Come sto bene

Pubblicato il 25-11-2013

di Flaminia Morandi

Maximino Cerezo Barredo, Gesùdi Flaminia Morandi - Torino, si dice, è al sessantottesimo posto per la qualità della vita, Agrigento all’ultimo, Trieste al primo, la città dove si vive meglio in Italia. Ma la furia statistica del nostro tempo pretende di misurare anche la qualità della vita delle persone secondo dei parametri di soddisfazione e di piacere: la vita è di qualità – dunque degna di essere vissuta – se c’è salute, intelligenza, cultura, benessere e un bell’ambiente intorno, meglio se non inquinato. La banalità coincide con il luogo comune: entrambi modi di conoscenza lontani dalla visione cristiana della vita.

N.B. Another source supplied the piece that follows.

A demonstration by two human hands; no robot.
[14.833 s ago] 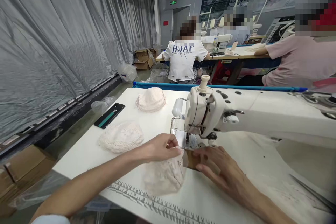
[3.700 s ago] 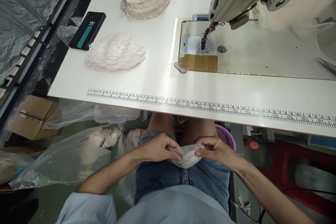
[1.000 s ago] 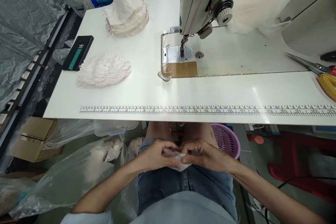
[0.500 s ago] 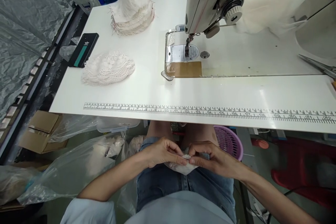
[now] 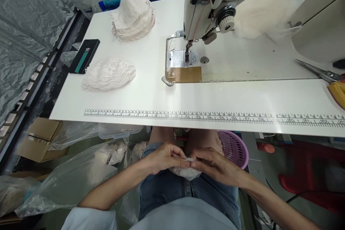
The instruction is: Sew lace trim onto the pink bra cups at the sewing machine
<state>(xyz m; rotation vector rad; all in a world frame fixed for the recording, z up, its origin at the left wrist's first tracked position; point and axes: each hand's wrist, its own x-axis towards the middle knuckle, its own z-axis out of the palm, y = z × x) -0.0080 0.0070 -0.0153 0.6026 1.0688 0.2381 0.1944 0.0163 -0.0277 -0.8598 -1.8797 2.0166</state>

Basterebbe leggere il Vangelo; o se si preferisce il libro della Sapienza, uno dei testi dell’Antico Testamento più vicini nel tempo alla scrittura dei Vangeli e che la Chiesa primitiva, con lo sguardo della Resurrezione, ha letto come un anticipo del Nuovo Testamento, come un libro che insegna all’uomo a stare al mondo secondo una mentalità cristiana. Beate le sterili, beati gli eunuchi, beati quelli che muoiono prematuramente, vi si legge; beate cioè quelle persone disprezzate secondo il metro di giudizio della società corrente: beate se riconoscono nella loro condizione di vita senza qualità la visita del Dio Vivente. Beati, sì: la loro inferiorità apparente, se vissuta come una chiamata ad andare oltre l’apparenza, si rivela colma di novità, portatrice di una benedizione speciale e di un avvenire pieno di beatitudine.

Si può essere fecondi, ricchi, longevi, gonfi di soddisfazioni; eppure, se fecondità, ricchezza e consolazione sono espressioni dell’arroganza umana non sono affatto il bene ma solo l’espressione concreta del rifiuto dell’incontro con Dio, un modo per sottrarsi alla sua chiamata di verità. L’empio, dice il libro della Sapienza, è chi prende, carpisce per possederli, i doni o le opportunità, è l’individualista che si affanna ad afferrare per nutrire il proprio egoismo con tutto quello che crede lo allontani dalla morte. E invece i presunti beni di cui avidamente si appropria costituiscono per lui una morte senza ritorno.

Non muore al contrario il giusto, chi sa vedere nella propria debolezza la sua grande occasione di vita. La sua morte apparente è solo un esodo, il compimento di un viaggio che lo porta per sempre al sicuro, nel porto della Vita. Qui sta l’inganno dell’umanità: scambiare ciò che è apparente per verità e ciò che è vero, nella sua apparenza di debolezza, come un male da evitare, una minaccia da eliminare.

Diversa la scelta dei monaci, di quelli che si fanno “eunuchi per il regno di Dio” nei monasteri e nelle strade inquinate della nostra modernità: come Nilo l’Asceta, nobile, colto e ricco governatore di Costantinopoli, che valutò niente la sua apparente alta qualità della vita e andò a scavarsi una grotta sul Sinai. Di lui, morto probabilmente alla metà del V secolo, ci restano pagine vive di dolce sapienza: “Finché tu badi alla convenienza del corpo e la tua intelligenza si prende cura delle cose gradevoli della tua tenda, la vita beata è ancora lontana da te”.